Frau Dr. Bergmann, mit Ihrem Unternehmen „Food Relations“ fördern Sie den Dialog über Lebensmittel, Verbraucherverhalten und Esskultur. Wie erklären Sie sich die derzeit wachsende Beliebtheit pflanzlicher Milchalternativen?
Dr. Karin Bergmann: Viele Menschen machen sich Sorgen, wie wir mit den begrenzten ökologischen Ressourcen der Erde umgehen. Sie suchen nach einfachen Lösungen und Pflanzendrinks erscheinen ihnen als genau das. Deshalb ist hier eine ganz neue, sehr innovative Warengruppe entstanden. Aber: Produktinnovationen, die mit einer Null beim Absatz starten haben eben einfach relativ hohe Zuwächse – und bleiben absolut gesehen im Vergleich zur Kuhmilch auf eher geringem Niveau.
Warum ist Milch bei uns dennoch die Proteinquelle Nummer eins?
Bergmann: Kuhmilch lässt sich mit pflanzlichen Imitaten kaum vergleichen. Ihre hohe Nährstoffdichte ist durch kaum ein anderes Lebensmittel zu ersetzen. Die Nährstoffe müssten in Pflanzendrinks ergänzt werden. Sicher werden für die Produktion pflanzlicher Drinks keine Tiere gefüttert, die CO2 ausstoßen. Kühe sind aber in der Lage, nicht essbare Biomasse in ein Lebensmittel umzuwandeln. Diese einzigartige Leistung ist für die Ernährung von künftig 10 Mrd.
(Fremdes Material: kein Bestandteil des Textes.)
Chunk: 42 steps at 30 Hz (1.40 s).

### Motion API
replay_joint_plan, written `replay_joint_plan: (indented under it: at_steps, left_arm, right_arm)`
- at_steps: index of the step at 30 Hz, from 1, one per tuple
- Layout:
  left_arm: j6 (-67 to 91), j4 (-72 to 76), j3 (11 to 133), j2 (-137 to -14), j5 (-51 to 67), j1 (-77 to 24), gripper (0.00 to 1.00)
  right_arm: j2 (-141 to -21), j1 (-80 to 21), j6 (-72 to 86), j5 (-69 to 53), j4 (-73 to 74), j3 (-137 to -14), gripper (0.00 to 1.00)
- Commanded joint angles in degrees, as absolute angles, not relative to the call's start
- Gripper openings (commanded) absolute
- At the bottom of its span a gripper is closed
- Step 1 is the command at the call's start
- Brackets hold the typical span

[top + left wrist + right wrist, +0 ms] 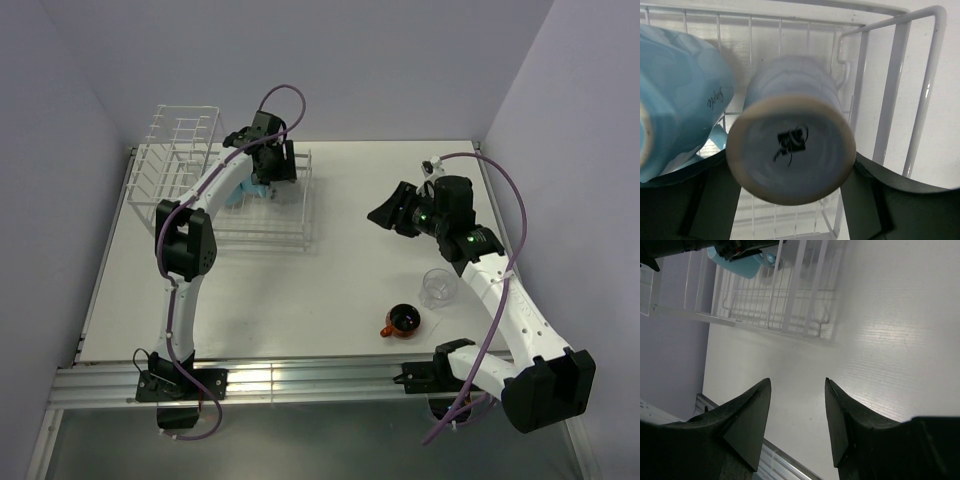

Menschen absolut wichtig.
Wie schätzen Sie den zukünftigen Milchkonsum der Verbraucher ein?
Bergmann: Der Markt für Pflanzendrinks wächst stetig weiter, wird aber absolut gesehen auf eher geringem Niveau im Vergleich zu Kuhmilch bleiben. Ein Großteil der Deutschen konsumiert mehrmals pro Woche Milch oder Milchprodukte.
Ich meine, dass Verbraucher künftig beides parallel verwenden werden.
Viele Menschen benutzen im Augenblick gar keine Pflanzendrinks; und der eine oder andere wird künftig umschwenken. Ich meine, dass Verbraucher künftig beides parallel verwenden werden. Das liegt z.B. an den unterschiedlichen Verwendungszwecken von Milch und pflanzlichen Drinks. Aber auch an den geschmacklichen Präferenzen der Verbraucher. Für mich sind Pflanzendrinks kein Ersatz, sondern eher eine Ergänzung an Vielfalt.
Wie nachhaltig ist Kuhmilch im Vergleich zu Pflanzendrinks?
Bergmann: Milch liefert von Natur aus 23 von 29 unentbehrlichen Nährstoffen für die Gesundheit. Bei pflanzlichen Lebensmitteln ist das nicht so. Die Klimawirksamkeit von Milch oder Pflanzendrinks muss sich an den gelieferten Nährstoffen messen lassen. Der CO2-Fußabdruck der Milch im Verhältnis zu ihrem Nährstoffgehalt ist vergleichbar oder sogar besser als bei den pflanzlichen Imitaten.
Wir brauchen also die Wiederkäuer: Sie wandeln nicht essbares Pflanzliches in essbares Tierisches um.
Kühe können Flächen nutzen, die der Lebensmittelproduktion sonst nicht zur Verfügung stehen, z.B. Grasland, Hoch- oder Schräglagen. Sie fressen Biomasse, die der Mensch nicht verwerten kann. Die Produktion von Soja-, Hafer-, oder Reisdrinks hat eine hohe Rate an unverwertbaren Nebenprodukten, z.B. Halme, Schalen, Spelzen, Spreu. Wir können es uns ökologisch nicht leisten, diese Reste zu verwerfen. Wir brauchen also die Wiederkäuer: Sie wandeln nicht essbares Pflanzliches in essbares Tierisches um. Diese einzigartige Leistung ist für die nachhaltigere Ernährung von künftig 10 Mrd. Menschen absolut wichtig. Wenn die menschliche Proteinversorgung über Pflanzendrinks erfolgen sollte, bräuchte man deutlich mehr Ackerfläche.
Mehr Nachhaltigkeit bedeutet mehr enge Verzahnung von tierischer und pflanzlicher Produktion. Ich sehe deshalb Milch nicht als Gegensatz zu Pflanzendrinks. Ich sehe mehr Nachhaltigkeit, wenn man beides miteinander kombiniert - in Produktion UND Konsum. Deshalb sehe ich in Milch und Pflanzendrinks keine Konkurrenz.